Inaugurazione della Casa delle Sementi
Sabato 20 dicembre, negli spazi rurali di Piantagrani a Cutrofiano (LE) si è svolta una giornata speciale dedicata alla biodiversità e alla sovranità alimentare: l’inaugurazione della Casa delle Sementi, un nuovo presidio comunitario che vuole essere simbolo di cura, memoria e futuro per il nostro territorio.

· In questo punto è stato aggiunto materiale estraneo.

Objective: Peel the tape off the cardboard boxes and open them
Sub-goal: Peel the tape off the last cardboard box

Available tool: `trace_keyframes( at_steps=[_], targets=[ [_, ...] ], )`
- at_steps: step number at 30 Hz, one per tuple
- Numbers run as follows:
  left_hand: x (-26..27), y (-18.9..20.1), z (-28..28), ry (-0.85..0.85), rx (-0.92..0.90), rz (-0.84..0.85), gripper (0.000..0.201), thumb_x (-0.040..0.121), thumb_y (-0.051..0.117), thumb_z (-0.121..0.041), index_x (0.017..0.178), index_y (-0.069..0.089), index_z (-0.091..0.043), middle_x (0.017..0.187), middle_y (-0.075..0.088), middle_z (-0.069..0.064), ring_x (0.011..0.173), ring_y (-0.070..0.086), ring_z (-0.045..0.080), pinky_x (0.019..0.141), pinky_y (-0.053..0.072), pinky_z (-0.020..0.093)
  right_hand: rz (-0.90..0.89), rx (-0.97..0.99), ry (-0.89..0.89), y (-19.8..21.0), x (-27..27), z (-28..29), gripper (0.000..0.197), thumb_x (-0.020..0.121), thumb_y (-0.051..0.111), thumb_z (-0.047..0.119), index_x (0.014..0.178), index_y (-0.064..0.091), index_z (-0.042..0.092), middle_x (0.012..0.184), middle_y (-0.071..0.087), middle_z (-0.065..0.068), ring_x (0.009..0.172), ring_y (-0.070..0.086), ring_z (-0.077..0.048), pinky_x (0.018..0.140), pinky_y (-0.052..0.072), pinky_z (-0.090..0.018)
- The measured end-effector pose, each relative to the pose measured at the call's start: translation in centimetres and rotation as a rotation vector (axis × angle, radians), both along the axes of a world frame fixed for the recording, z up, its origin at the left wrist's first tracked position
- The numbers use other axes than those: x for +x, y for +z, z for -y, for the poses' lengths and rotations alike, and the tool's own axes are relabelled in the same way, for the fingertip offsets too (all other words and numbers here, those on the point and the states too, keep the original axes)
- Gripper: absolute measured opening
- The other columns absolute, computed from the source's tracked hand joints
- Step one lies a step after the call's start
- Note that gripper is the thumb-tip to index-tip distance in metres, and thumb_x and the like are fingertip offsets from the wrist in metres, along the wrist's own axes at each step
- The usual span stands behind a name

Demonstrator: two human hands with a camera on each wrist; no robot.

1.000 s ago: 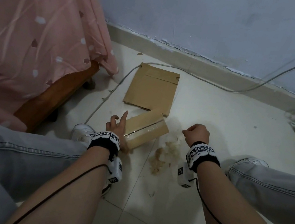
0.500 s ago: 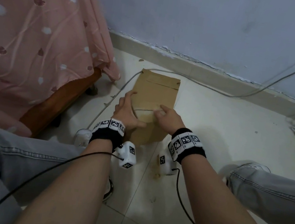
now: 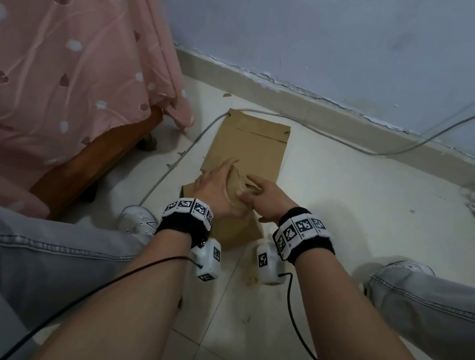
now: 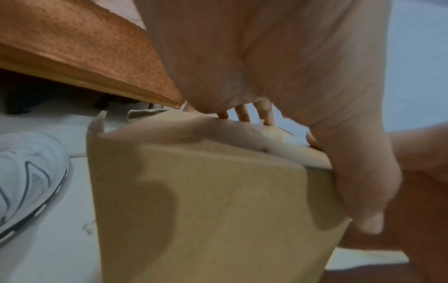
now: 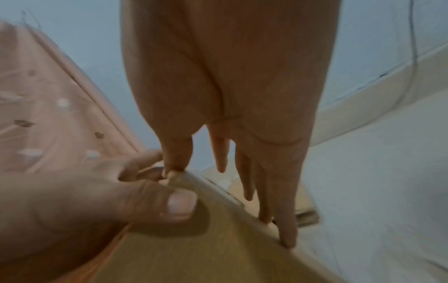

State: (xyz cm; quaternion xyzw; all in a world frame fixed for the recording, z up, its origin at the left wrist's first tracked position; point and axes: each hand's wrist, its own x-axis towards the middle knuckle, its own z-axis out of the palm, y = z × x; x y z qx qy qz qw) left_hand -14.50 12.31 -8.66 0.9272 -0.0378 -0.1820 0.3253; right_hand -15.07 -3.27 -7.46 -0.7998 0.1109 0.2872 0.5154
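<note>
Head view: a small cardboard box point(image 3: 234, 226) is held on the floor tiles point(image 3: 347, 229) between the knees, in front of a flattened box point(image 3: 251, 147). The left hand point(image 3: 212, 188) is wrapped over its top; the right hand point(image 3: 264, 197) is set against it.

Left wrist view: the box's top edge is gripped, thumb point(image 4: 363, 187) on the near face, fingers point(image 4: 242, 114) over the far side.

Right wrist view: a lifted tape end point(image 5: 175, 177) is pinched at the corner by thumb and forefinger; the other fingers point(image 5: 286, 220) are extended down the side.

Step judged: peeling started. Next required: a steady pull along the seam, box held down.
</note>
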Motion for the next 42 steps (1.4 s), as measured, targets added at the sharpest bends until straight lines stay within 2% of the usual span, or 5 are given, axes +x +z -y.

La Casa delle Sementi non è un semplice magazzino di conservazione: è uno spazio vivo e condiviso dove seminare conoscenze, scambiare idee, coltivare relazioni oltre che varietà orticole preziose. Qui vengono custoditi semi contadini e specie adattate ai climi aridi e con forte valore culturale ed ecologico. L’obiettivo è duplice: preservare la biodiversità agricola e restituire alle comunità la possibilità di riprodurre e condividere le sementi in modo orizzontale.
La mattinata inaugurale è stata pensata come un’assemblea comunitaria aperta: cittadini, agricoltori, studenti, ricercatori e associazioni si sono riuniti per riflettere insieme sull’importanza della biodiversità agricola, sui diritti dei semi contadini e sulle pratiche collettive di gestione dei semi. Non è mancato uno spazio di confronto con realtà locali e progetti affini, come BiodiverSO, che da anni lavora per valorizzare le risorse genetiche autoctone e la cultura del territorio.
L’inaugurazione non ha avuto solo un carattere simbolico, ma ha rappresentato una chiamata all’azione per la costruzione collettiva del funzionamento della Casa: è stato sottolineato più volte che la Casa delle Sementi è uno spazio aperto e partecipato, che vive attraverso il contributo attivo di chi vorrà prendersene cura, imparare, sperimentare e restituire una parte dei semi raccolti per mantenerne la disponibilità collettiva.
La Casa delle Sementi nasce dall'incontro tra Monoculture Meltdown di CLIMAVORE x Jameel at RCA e Salento Km0 e si inserisce nel cuore delle attività del progetto SEMInativi, che negli ultimi mesi ha organizzato laboratori, piantumazioni collettive, attività educative nei contesti di Agribimbi e Piantagrani, e ha coinvolto la comunità in pratiche concrete di rigenerazione ambientale. Queste iniziative sono parte di una visione più ampia di agricoltura sociale e comunitaria, dove la terra non è solo prodotto ma relazione tra persone, saperi e storie.
In un’epoca di cambiamenti climatici e perdita di biodiversità, spazi come la Casa delle Sementi rappresentano punti di resilienza: luoghi dove la conoscenza tradizionale si intreccia con pratiche innovative, dove i semi diventano simbolo di autonomia e dignità alimentare. Riappropriarsi delle sementi significa ripensare il nostro rapporto con la terra, metterci in gioco e contribuire a un futuro più sostenibile e collettivo.